- Dataset excerpts

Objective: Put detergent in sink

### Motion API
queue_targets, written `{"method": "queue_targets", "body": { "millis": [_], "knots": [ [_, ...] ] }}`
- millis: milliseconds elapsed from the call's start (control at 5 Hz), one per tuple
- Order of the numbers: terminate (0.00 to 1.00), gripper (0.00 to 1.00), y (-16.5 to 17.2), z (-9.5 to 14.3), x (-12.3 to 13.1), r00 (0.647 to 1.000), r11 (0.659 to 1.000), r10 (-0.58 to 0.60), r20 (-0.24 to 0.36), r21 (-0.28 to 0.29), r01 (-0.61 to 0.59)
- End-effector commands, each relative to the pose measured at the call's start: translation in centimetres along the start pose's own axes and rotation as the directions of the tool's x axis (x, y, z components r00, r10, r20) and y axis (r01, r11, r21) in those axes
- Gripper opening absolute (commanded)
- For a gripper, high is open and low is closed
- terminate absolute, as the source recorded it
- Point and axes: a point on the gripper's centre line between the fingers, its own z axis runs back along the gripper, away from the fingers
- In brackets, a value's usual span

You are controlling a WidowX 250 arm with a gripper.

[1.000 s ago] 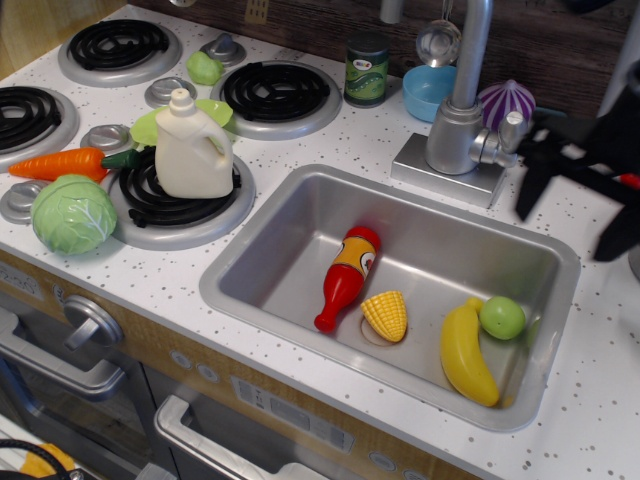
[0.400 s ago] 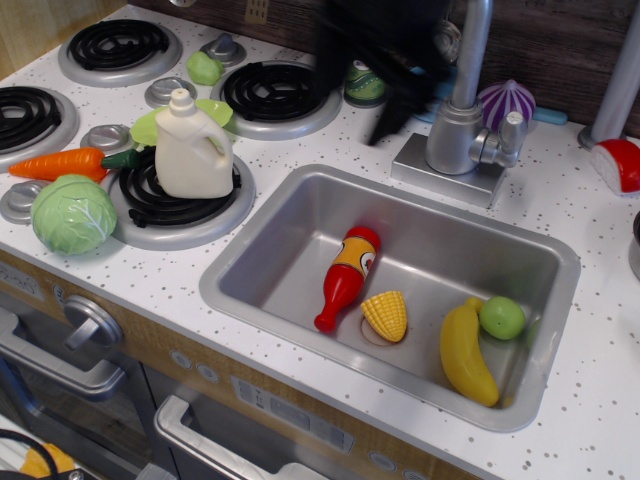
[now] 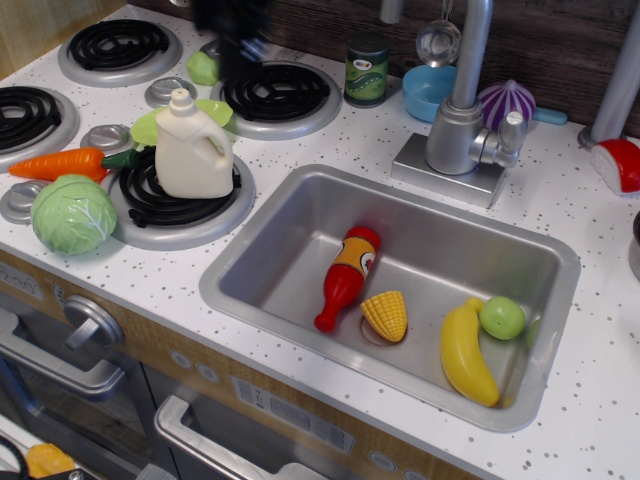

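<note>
Jaws too motion-blurred to read, cannot tell if spread or closed; gripper point(image 3: 232, 30) is a dark smear at the top edge over the back burners. Detergent point(image 3: 192, 147) stands upright just below the jaws on a front burner point(image 3: 180, 203), not touched. Sink point(image 3: 300, 215) sits well to the lower right of them, holding ketchup bottle point(image 3: 346, 277), corn point(image 3: 386, 315), banana point(image 3: 465, 356), green ball point(image 3: 502, 317).

Before me lie a ketchup bottle point(image 3: 346, 276), corn point(image 3: 386, 315), banana point(image 3: 465, 355), lime point(image 3: 502, 317), and on the worktop point(image 3: 330, 145) a cabbage point(image 3: 73, 213) and carrot point(image 3: 60, 163).
</note>
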Motion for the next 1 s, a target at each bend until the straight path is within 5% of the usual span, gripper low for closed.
{"method": "queue_targets", "body": {
  "millis": [0,600,800],
  "knots": [
    [0.00,1.00,2.2,-0.5,-1.7,0.985,0.987,-0.159,0.070,-0.001,0.160],
    [0.00,1.00,0.8,-5.4,-2.4,0.957,0.972,-0.227,0.180,-0.016,0.234],
    [0.00,1.00,1.2,-6.6,-2.6,0.950,0.956,-0.245,0.193,-0.114,0.270]
  ]
}}
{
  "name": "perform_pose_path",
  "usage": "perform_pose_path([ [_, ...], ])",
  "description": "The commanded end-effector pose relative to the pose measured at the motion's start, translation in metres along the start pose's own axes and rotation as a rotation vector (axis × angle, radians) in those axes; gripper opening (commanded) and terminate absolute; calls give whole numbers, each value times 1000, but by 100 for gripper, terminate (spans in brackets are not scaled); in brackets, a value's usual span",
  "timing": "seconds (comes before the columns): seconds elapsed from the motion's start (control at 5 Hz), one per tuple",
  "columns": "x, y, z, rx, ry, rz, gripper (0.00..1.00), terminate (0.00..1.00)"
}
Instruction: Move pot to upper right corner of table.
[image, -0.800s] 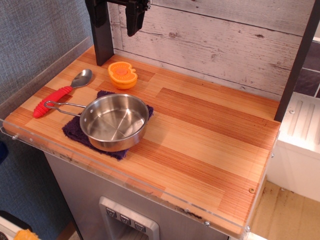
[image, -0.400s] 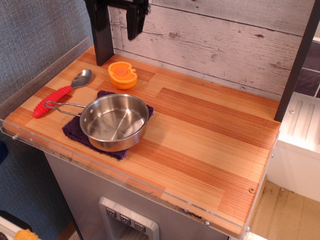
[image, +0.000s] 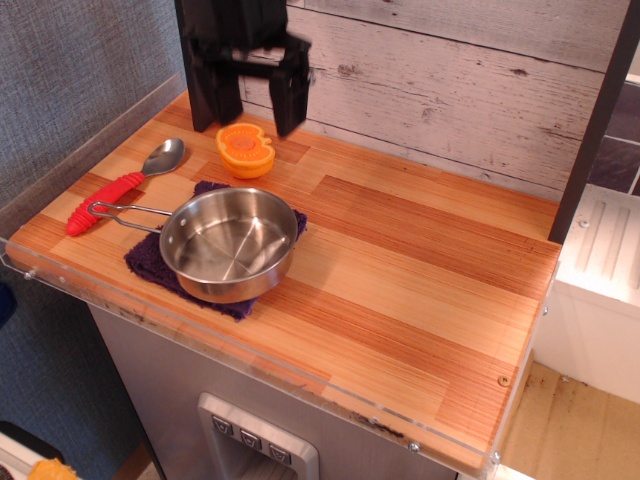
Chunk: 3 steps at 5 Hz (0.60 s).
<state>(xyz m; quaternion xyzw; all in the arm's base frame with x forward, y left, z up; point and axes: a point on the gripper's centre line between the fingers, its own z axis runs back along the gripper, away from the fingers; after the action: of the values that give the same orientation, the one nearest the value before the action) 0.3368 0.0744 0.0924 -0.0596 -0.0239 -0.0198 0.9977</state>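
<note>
The shiny steel pot (image: 229, 243) sits on a purple cloth (image: 150, 262) at the table's front left, its wire handle (image: 125, 211) pointing left. The wooden table (image: 420, 270) stretches to the right. My black gripper (image: 259, 105) hangs open and empty above the back left of the table, over the orange toy, well behind the pot. Its two fingers (image: 291, 95) stand wide apart.
An orange round toy (image: 245, 150) lies behind the pot. A red-handled metal spoon (image: 125, 183) lies at the left edge. A whitewashed plank wall (image: 450, 80) backs the table; a dark post (image: 590, 130) stands at the right rear corner.
The gripper has come down from the top edge of the view and its fingers have spread open. The pot, cloth, spoon and toy have not moved.
</note>
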Motion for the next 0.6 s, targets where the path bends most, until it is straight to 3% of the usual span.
perform_pose_path([
  [0.0,-33,-34,12,49,-81,-69,100,0],
  [0.2,-41,-46,12,74,-110,-70,100,0],
  [0.4,-42,-54,-2,81,-98,-94,100,0],
])
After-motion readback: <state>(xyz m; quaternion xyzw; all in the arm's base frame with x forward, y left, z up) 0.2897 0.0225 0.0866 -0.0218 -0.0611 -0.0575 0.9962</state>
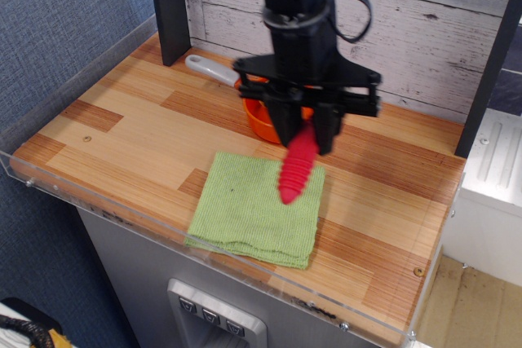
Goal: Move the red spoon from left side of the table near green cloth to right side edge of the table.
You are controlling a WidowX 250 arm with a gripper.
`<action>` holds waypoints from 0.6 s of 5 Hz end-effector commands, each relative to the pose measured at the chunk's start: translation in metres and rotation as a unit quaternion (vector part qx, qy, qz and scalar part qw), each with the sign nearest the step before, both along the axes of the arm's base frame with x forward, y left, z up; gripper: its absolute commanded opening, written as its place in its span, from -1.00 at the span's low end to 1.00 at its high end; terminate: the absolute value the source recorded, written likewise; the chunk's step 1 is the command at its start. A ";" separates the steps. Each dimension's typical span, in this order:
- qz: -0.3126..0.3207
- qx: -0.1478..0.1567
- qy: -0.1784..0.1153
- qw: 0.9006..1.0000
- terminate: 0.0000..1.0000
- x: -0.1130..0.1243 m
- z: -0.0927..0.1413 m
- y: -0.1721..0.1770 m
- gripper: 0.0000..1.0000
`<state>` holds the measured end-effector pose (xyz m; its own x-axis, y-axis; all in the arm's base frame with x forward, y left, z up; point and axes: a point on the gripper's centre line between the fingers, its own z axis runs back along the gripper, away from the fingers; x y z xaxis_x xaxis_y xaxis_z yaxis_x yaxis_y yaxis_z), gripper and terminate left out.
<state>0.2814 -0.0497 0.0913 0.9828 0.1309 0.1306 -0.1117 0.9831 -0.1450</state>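
At the front edge, a clear rim (204,242) runs along the table (122,144), whose striped planks show light and reddish-brown. Just behind the rim lies the green cloth (245,213), folded flat, its near corner close to the edge. Above the cloth's far right part hangs the red spoon (297,169), off the table, handle tilted down and toward the front so that its ribbed red end shows against the green. The spoon's upper end is clamped in the gripper (308,129), whose two black fingers stand close together on either side of it; the metal bowl is hidden between them. The black arm rises from the gripper to the top of the view. Behind it, partly hidden, sits an orange pan (259,112), its pale handle (205,68) reaching left and back. A dark post (170,14) stands at the back left, against a wall of whitewashed boards (424,30). The right part of the table lies bare toward its right edge.
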 end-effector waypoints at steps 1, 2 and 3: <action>0.002 -0.014 -0.011 1.000 -1.00 0.036 -0.025 -0.037 -1.00; 0.002 -0.015 -0.006 1.000 -1.00 0.048 -0.039 -0.048 -1.00; 0.024 -0.038 -0.018 0.999 -1.00 0.056 -0.044 -0.053 -1.00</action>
<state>0.3326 -0.1033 0.0320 0.9757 0.1854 0.1172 -0.1581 0.9648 -0.2100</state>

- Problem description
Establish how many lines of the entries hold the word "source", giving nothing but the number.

- Solution to the exercise
2